Work to be completed:
Whenever the string "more" appears in a line below, please copy the line out.

BEGIN Information supplied

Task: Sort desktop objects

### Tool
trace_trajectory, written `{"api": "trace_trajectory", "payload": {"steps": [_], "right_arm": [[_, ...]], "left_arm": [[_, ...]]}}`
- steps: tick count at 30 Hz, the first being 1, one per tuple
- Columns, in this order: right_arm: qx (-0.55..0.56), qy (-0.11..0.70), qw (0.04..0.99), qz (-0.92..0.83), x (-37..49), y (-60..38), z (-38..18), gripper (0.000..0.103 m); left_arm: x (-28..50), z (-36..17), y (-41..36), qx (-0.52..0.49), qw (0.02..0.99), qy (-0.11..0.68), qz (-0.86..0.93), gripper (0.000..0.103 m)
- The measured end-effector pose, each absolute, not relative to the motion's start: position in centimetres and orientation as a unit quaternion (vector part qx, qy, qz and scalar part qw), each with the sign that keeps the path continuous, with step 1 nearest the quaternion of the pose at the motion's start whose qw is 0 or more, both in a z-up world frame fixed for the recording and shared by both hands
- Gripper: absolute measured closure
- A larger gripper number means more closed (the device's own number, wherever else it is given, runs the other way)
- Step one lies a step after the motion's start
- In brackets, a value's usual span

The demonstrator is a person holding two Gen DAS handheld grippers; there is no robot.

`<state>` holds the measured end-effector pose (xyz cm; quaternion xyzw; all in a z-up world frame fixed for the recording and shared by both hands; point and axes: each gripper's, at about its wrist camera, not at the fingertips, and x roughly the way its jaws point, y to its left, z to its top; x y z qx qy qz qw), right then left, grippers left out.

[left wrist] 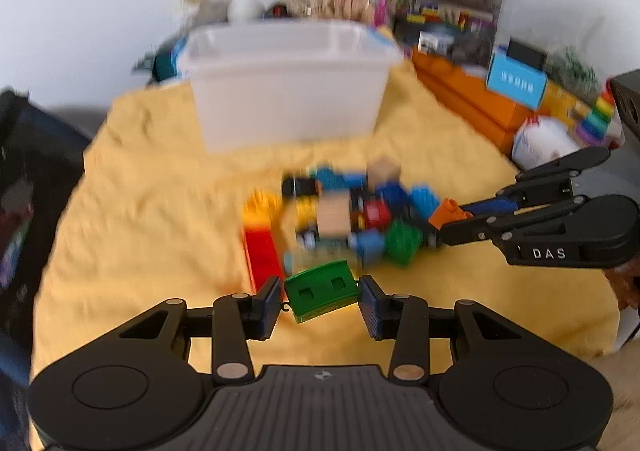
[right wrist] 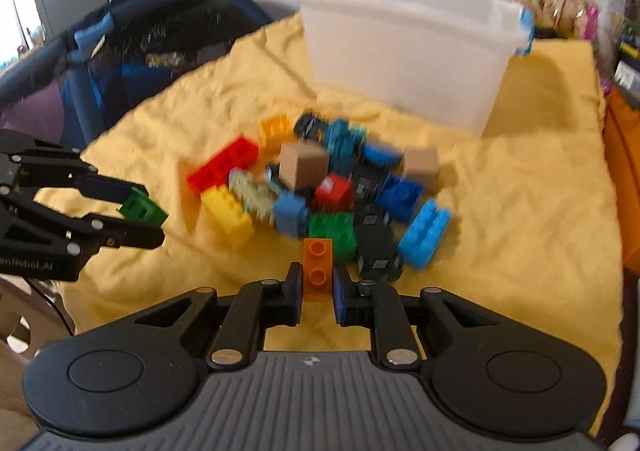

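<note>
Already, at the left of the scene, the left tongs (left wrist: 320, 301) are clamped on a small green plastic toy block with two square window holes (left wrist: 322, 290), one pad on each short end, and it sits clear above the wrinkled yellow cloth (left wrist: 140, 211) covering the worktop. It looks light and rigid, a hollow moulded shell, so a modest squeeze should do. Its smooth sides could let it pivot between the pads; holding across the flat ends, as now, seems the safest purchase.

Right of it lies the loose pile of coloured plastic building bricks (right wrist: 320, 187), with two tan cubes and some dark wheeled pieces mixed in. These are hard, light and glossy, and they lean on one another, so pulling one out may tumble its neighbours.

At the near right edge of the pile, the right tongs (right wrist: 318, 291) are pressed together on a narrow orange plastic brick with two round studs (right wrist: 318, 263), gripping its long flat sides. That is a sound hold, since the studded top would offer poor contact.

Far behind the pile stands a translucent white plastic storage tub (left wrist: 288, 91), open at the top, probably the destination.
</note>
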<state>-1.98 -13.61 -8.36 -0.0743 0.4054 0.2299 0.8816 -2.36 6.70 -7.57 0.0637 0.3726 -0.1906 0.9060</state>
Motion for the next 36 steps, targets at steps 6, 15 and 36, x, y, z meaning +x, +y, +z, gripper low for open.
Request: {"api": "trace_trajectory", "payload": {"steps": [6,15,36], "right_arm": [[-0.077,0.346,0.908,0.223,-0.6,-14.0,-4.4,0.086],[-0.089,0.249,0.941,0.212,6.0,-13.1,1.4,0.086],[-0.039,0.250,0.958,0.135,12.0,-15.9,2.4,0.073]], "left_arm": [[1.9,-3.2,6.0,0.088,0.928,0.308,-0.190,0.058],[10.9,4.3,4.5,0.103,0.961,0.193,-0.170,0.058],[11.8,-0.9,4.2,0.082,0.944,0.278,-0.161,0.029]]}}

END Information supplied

Task answer:
- The measured end-effector pose, each absolute, not relative to the motion's start: position in centimetres and orientation as a unit quaternion (vector part qx, qy, qz and scalar part qw), each with the sign that keeps the path continuous, with step 1 nearest the quaternion of the pose at the motion's start whose qw is 0 or more, both in a z-up world frame fixed for the recording and shared by both hands
- A larger gripper number means more closed (the device's own number, wherever else it is given, runs the other way)

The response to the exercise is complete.